Basse & Haute écoles

L’équitation académique se divise en deux écoles distintes, soit la Basse école ou l’on développe son siège et son équilibre aux trois allures du pas, trot et galop, et la Haute école ou l’on perfectionne son équitation à son ultime.

La Basse école est le lieu ou la kinésie  développe les mouvements indépendants d’équilibre qui forme notre siège équestre.  Ce développement physique nous permet d’apprendre les aides, et leurs utilisations aux trois allures du pas, trot et galop.

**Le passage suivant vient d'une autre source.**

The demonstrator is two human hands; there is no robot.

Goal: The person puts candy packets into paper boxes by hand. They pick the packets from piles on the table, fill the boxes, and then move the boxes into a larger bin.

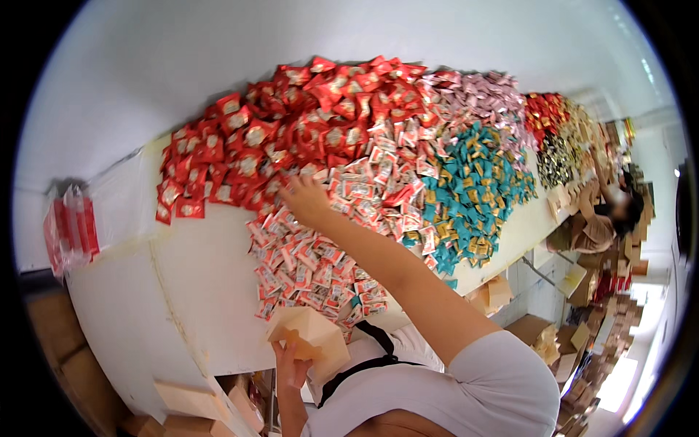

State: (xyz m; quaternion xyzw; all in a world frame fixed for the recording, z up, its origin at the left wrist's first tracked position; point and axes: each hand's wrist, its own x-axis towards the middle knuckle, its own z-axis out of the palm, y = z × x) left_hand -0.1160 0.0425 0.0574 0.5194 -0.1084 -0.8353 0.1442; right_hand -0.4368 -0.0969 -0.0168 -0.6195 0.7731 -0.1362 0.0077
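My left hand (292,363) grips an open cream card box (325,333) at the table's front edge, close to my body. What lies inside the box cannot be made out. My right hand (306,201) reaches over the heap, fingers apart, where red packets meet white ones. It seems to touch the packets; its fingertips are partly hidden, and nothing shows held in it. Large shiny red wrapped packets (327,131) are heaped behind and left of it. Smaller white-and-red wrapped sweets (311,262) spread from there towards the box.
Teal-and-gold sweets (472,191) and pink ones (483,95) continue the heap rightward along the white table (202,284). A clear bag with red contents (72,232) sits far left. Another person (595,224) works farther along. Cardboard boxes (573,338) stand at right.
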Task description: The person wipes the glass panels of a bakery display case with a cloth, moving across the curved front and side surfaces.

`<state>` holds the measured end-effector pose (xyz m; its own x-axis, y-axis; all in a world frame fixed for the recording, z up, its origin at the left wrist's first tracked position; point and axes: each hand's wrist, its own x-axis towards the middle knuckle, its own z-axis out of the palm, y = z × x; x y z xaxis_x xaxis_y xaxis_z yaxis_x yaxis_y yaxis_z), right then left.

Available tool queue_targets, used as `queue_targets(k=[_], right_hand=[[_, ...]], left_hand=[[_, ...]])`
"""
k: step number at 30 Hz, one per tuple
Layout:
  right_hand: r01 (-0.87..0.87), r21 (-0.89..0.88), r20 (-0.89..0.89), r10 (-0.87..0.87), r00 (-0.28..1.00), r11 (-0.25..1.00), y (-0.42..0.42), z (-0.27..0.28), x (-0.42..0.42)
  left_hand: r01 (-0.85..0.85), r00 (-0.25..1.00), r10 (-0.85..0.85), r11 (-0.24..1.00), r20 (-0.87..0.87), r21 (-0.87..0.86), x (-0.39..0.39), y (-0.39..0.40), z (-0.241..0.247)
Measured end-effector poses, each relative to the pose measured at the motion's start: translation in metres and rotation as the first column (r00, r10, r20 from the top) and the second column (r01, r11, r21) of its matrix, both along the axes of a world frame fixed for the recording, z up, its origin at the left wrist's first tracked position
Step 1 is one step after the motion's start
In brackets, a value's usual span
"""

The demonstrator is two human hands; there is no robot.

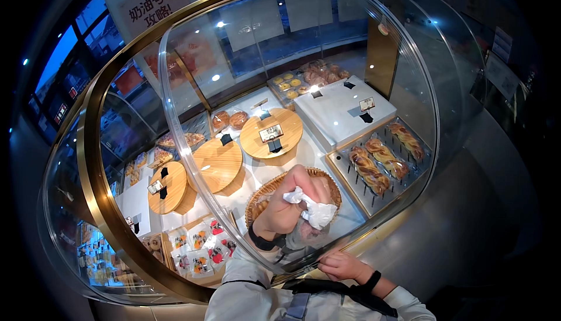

La Haute école « est la recherche de la possession complète des forces du cheval, de façon que le cavalier puisse en disposer à son gré et jouer en quelque sorte avec elles. » (Étienne Beudant, Extérieur et Haute École, Édition 1921, page 55). La base de la Haute école est le piaffer, soit l’ultime du rassembler, qui se compose de quatre éléments, le ramener, l’engagement de l’arrière-main, la flexibilité latérale et longitudinale ainsi que la légèreté. Le Général L’Hotte définit la légèreté comme « …sa perfection réside dans la mise enjeu, par le simple effleurement des aides, de tous les ressorts du cheval que l’impulsion anime, pour obtenir la juste répartition des forces qui produit la complète harmonie des mouvements. »

Voila le grand défi de l’Équitation académique.